China, das Taiwan als sein eigenes Territorium beansprucht und Lai wiederholt als Separatisten bezeichnet hat, hielt am Samstag, dem Tag nach seiner Rückkehr, Übungen in der Umgebung von Taiwan ab, allerdings in weitaus geringerem Umfang als frühere Kriegsspiele im April und im vergangenen August aus Protest gegen das taiwanisch-amerikanische Engagement.

China hegt eine besondere Abneigung gegen Lai, den Spitzenkandidaten in den Umfragen vor den Präsidentschaftswahlen im Januar, wegen seiner früheren Äußerungen, er sei ein "Arbeiter für die Unabhängigkeit Taiwans".

Lai traf während seines Besuchs jedoch keine hochrangigen US-Beamten oder Gesetzgeber, mit Ausnahme des Leiters des inoffiziellen US-Gremiums, das sich mit den Beziehungen des Landes zu Taiwan befasst.
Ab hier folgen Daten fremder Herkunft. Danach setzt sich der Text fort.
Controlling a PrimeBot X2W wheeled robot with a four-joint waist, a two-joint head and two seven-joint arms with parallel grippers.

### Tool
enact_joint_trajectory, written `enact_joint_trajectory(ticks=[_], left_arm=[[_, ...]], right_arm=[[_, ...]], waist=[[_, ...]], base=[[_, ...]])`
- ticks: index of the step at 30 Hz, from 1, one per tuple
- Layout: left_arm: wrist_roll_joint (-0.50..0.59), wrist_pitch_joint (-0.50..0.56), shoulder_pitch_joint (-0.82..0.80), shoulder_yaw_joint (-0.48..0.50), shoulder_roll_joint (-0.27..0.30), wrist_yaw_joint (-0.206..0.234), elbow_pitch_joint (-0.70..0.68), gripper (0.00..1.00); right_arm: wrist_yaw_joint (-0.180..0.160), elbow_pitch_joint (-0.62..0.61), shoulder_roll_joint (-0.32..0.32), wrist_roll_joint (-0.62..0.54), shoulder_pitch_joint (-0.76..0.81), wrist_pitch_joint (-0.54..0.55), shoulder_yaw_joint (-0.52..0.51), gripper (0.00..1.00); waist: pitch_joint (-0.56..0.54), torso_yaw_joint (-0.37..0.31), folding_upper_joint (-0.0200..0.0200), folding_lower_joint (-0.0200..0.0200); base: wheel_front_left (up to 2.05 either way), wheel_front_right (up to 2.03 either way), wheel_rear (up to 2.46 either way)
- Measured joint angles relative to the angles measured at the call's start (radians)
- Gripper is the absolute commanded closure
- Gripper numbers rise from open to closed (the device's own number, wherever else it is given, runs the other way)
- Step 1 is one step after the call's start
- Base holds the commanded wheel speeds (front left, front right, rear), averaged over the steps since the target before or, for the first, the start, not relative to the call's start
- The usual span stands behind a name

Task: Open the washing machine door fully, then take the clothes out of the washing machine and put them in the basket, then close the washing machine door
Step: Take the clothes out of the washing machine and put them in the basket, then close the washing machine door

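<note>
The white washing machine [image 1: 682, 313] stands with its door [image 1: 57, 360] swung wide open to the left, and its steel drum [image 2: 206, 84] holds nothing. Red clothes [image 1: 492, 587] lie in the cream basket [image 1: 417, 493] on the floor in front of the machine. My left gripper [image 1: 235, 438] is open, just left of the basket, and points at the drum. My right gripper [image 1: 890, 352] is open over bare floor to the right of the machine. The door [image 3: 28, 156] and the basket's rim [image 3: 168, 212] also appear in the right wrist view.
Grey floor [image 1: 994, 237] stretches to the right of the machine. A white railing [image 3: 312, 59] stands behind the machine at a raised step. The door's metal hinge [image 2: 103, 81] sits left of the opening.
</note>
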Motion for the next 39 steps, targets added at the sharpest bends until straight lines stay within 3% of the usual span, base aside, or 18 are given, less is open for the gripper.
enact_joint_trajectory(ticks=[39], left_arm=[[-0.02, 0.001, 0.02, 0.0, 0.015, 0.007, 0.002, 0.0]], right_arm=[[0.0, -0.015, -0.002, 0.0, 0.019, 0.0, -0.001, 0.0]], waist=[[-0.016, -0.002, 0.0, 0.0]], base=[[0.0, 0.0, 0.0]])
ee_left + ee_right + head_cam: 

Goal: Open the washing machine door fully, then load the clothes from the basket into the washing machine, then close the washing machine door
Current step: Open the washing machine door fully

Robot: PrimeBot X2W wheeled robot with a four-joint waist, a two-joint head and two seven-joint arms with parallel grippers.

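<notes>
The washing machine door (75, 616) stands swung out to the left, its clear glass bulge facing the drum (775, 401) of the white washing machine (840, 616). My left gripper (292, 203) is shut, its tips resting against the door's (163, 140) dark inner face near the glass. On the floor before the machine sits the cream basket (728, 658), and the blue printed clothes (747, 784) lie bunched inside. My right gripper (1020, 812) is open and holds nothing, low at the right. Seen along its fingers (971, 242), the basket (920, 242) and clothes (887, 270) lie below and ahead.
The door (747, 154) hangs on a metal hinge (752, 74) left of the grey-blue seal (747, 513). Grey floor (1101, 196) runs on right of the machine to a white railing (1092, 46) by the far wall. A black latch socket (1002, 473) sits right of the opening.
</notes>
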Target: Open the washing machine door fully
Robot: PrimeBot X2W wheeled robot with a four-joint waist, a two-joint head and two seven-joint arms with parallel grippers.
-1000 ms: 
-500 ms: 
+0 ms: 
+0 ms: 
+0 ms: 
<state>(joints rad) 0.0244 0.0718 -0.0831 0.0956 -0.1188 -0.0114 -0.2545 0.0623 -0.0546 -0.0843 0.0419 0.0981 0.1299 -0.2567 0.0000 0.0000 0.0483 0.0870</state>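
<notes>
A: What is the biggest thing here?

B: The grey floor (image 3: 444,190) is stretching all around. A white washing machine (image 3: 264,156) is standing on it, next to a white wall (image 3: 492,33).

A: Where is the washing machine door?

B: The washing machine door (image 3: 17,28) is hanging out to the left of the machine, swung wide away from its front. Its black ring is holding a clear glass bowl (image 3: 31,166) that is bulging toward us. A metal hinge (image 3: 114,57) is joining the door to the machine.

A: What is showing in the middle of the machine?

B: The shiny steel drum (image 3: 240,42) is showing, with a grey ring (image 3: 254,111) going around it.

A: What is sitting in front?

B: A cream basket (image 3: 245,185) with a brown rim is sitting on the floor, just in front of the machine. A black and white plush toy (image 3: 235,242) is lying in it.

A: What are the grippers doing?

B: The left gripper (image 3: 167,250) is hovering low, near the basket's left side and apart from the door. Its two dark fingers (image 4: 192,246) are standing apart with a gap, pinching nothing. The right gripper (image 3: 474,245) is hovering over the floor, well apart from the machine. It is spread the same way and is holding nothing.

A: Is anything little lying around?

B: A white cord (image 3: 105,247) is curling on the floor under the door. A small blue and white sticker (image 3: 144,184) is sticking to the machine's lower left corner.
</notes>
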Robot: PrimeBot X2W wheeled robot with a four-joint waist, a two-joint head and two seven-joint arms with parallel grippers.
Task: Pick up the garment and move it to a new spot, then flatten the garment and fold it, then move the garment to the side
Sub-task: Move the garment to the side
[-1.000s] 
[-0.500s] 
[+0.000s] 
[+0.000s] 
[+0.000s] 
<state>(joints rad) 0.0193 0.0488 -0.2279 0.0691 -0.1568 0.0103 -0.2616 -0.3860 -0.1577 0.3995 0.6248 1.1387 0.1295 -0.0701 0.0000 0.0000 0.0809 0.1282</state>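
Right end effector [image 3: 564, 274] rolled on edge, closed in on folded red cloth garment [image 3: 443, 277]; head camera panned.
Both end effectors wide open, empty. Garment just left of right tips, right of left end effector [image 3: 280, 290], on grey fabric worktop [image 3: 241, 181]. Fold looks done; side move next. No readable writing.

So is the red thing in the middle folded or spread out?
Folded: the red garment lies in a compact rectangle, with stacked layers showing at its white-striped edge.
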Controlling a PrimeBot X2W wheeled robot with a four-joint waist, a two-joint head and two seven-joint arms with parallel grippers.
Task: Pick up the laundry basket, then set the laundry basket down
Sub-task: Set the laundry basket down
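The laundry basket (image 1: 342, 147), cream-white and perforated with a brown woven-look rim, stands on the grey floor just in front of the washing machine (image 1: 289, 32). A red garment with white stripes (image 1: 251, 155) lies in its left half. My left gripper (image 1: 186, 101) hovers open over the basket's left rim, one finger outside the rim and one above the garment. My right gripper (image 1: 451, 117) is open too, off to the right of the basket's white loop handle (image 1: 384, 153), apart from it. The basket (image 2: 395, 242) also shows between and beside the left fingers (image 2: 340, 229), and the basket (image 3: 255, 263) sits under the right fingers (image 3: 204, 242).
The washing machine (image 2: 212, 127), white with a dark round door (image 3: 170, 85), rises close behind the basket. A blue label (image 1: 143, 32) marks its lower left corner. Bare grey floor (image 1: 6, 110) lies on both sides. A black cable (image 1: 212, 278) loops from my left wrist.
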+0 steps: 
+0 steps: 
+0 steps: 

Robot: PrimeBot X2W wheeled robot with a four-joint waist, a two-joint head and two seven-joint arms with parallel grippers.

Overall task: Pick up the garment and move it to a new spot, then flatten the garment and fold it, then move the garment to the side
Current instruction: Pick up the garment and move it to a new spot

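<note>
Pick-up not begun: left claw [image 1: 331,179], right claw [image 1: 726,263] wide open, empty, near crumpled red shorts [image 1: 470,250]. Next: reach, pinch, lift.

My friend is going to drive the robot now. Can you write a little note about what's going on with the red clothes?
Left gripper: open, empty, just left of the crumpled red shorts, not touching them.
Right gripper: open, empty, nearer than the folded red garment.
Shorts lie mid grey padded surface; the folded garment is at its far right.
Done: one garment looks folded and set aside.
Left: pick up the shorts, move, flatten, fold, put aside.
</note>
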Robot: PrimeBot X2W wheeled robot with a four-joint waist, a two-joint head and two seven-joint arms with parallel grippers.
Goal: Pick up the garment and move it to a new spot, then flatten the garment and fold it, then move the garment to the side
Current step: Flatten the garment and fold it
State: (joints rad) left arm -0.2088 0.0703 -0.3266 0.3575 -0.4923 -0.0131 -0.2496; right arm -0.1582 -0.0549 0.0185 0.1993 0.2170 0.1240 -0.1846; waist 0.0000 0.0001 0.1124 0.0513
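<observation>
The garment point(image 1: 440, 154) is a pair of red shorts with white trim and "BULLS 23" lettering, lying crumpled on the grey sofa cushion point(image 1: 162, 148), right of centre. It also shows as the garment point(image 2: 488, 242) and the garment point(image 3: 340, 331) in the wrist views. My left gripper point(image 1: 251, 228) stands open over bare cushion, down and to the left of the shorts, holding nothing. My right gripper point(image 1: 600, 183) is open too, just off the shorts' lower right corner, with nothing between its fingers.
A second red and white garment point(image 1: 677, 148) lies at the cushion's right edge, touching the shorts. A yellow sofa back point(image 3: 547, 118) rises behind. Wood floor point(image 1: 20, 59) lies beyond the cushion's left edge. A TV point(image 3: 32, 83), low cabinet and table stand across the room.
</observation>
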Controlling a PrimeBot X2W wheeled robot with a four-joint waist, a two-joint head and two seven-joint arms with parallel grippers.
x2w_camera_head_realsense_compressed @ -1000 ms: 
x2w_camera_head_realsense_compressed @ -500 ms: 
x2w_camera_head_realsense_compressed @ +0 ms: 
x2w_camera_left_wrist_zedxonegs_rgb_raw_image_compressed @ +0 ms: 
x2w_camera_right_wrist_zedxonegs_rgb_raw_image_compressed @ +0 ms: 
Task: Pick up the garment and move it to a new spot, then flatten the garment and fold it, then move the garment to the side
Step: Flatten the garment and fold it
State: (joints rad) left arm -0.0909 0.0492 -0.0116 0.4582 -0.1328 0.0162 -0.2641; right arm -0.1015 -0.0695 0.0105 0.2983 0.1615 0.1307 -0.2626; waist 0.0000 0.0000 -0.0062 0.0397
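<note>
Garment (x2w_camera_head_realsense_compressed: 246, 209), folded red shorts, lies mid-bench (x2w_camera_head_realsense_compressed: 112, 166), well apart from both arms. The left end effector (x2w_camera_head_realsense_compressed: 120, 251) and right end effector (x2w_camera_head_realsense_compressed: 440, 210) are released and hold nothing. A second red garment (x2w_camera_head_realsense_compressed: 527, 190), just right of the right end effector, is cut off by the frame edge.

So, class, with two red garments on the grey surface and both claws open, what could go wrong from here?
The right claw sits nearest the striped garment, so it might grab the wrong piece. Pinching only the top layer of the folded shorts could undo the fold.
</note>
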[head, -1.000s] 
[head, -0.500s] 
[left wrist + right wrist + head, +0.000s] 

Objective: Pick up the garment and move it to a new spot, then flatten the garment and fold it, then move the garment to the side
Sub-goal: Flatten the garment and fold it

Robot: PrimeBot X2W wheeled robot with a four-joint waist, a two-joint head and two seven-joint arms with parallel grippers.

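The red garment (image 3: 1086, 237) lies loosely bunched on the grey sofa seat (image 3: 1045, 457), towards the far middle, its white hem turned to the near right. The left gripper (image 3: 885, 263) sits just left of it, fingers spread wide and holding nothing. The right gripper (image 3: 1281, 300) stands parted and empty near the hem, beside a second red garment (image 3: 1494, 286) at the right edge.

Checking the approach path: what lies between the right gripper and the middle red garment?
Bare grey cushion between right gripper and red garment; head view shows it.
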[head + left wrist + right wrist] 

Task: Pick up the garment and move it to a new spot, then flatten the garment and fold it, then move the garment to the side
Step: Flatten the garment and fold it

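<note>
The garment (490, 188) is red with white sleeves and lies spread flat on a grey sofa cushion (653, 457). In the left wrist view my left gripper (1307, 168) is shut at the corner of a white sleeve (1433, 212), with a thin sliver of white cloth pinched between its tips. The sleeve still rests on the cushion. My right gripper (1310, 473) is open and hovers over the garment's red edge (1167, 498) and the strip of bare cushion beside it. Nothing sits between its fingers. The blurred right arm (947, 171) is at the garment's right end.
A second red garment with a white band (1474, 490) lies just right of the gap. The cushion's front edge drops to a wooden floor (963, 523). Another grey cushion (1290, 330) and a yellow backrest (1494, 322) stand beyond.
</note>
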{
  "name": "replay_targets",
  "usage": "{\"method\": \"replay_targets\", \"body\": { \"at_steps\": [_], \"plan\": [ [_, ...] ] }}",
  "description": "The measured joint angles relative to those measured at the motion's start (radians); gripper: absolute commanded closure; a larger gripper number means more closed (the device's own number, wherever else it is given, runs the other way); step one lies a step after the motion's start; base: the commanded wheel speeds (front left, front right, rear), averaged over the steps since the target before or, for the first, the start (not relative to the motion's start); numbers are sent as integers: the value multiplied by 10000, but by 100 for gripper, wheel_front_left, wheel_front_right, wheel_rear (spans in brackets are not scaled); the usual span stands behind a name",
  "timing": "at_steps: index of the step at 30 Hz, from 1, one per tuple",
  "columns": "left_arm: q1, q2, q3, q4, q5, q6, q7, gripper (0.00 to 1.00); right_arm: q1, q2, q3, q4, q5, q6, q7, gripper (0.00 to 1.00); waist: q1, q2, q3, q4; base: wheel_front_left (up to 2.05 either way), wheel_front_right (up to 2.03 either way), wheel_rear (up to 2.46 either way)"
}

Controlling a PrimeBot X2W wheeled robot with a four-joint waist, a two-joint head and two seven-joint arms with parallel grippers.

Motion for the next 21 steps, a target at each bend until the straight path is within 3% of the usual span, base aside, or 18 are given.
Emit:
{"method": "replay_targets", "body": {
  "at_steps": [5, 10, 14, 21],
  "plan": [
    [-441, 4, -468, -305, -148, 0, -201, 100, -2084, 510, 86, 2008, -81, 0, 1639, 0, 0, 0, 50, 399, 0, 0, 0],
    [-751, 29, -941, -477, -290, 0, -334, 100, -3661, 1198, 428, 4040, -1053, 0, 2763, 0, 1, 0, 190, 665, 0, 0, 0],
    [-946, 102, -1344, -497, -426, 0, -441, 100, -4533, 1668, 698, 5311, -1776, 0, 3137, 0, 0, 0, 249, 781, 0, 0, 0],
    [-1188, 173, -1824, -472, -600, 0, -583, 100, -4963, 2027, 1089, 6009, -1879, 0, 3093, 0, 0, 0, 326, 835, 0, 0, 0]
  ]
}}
Bei seinen öffentlichen Auftritten sprach er über Frieden und Dialog, sagte aber auch, dass Taiwan angesichts von Drohungen nicht zurückweichen werde.

"Die Volksbefreiungsarmee konnte keinen Vorwand finden, um großes Aufsehen zu erregen", sagte Ma Chen-kun, ein chinesischer Militärexperte an Taiwans Nationaler Verteidigungsuniversität. "Bei diesen Übungen hat es viel gedonnert, aber wenig geregnet."

Anders als im August letzten Jahres, als China Raketen über Taiwan abfeuerte, gab es keine Live-Feuer-Komponente, die Übung dauerte nur einen Tag und hatte im Gegensatz zu der im April keinen Namen, obwohl chinesische Staatsmedien am Samstag eine Reihe persönlicher Angriffe auf Lai starteten und ihn unter anderem als "Lügner" bezeichneten.

Das taiwanesische Verteidigungsministerium erklärte am Montagmorgen in seinem täglichen Bericht über die chinesischen Bewegungen der letzten 24 Stunden, dass es in diesem Zeitraum keine chinesischen Militärflugzeuge in der Straße von Taiwan gesichtet habe.

Sowohl Taiwan als auch die Vereinigten Staaten hatten sich bemüht, Lais US-Besuch unauffällig zu halten. Offiziell bezeichneten sie ihn als Zwischenstopp auf dem Weg von und nach Paraguay und sagten, es sei eine jahrzehntelange Routine, dass taiwanesische Präsidenten während ihrer Auslandsreisen durch die Vereinigten Staaten reisen, weshalb China den Besuch nicht als "Vorwand" für militärische Übungen nutzen sollte.

'KEINE ÜBERRASCHUNG'

Lo Chih-cheng, ein ranghoher Abgeordneter der regierenden Demokratischen Fortschrittspartei, sagte, dass es bei Lais Reise auch darum gehe, ihn in den Vereinigten Staaten als beständigen und vertrauenswürdigen Führer zu präsentieren.

"Vielleicht denken Sie, dass die Übergänge ein bisschen langweilig oder einfach waren, aber es gab auch keine Überraschungen", sagte Lo.

Eine am Montag veröffentlichte Meinungsumfrage der taiwanesischen Public Opinion Foundation zeigte, dass Lai seine Führung ausbauen konnte und deutlich vor seinem nächsten Konkurrenten um das Amt des taiwanesischen Präsidenten, dem ehemaligen Bürgermeister von Taipeh Ko Wen-je, liegt.

Die Reaktion Chinas könnte verhalten ausgefallen sein, da der Besuch vor dem Hintergrund der Bemühungen Pekings und Washingtons um eine Verbesserung der Beziehungen stattfand, wozu auch ein Besuch von Präsident Xi Jinping in den Vereinigten Staaten zu einem Asien-Pazifik-Gipfel später in diesem Jahr gehören könnte.

China könnte auch andere, handelsbezogene Maßnahmen ergreifen, um Taiwan zu bestrafen, nachdem es zuvor taiwanesische Obst- und Fischimporte gestoppt hat. Am Montag hat China die Importe taiwanesischer Mangos mit der Begründung eines Schädlingsproblems ausgesetzt.

Aber China hat auch eigene innenpolitische Probleme, nicht zuletzt wirtschaftliche wie eine Krise auf dem Immobilienmarkt, und die Androhung eines Krieges mit Taiwan wird da nicht helfen, sagte Fan Shih-ping, Professor am Graduate Institute of Political Science der National Taiwan Normal University.

"Das Gerede über eine gewaltsame Wiedervereinigung ist negativ für die chinesischen Verbraucher. Wer will schon Geld ausgeben, wenn ein Krieg droht", sagte er.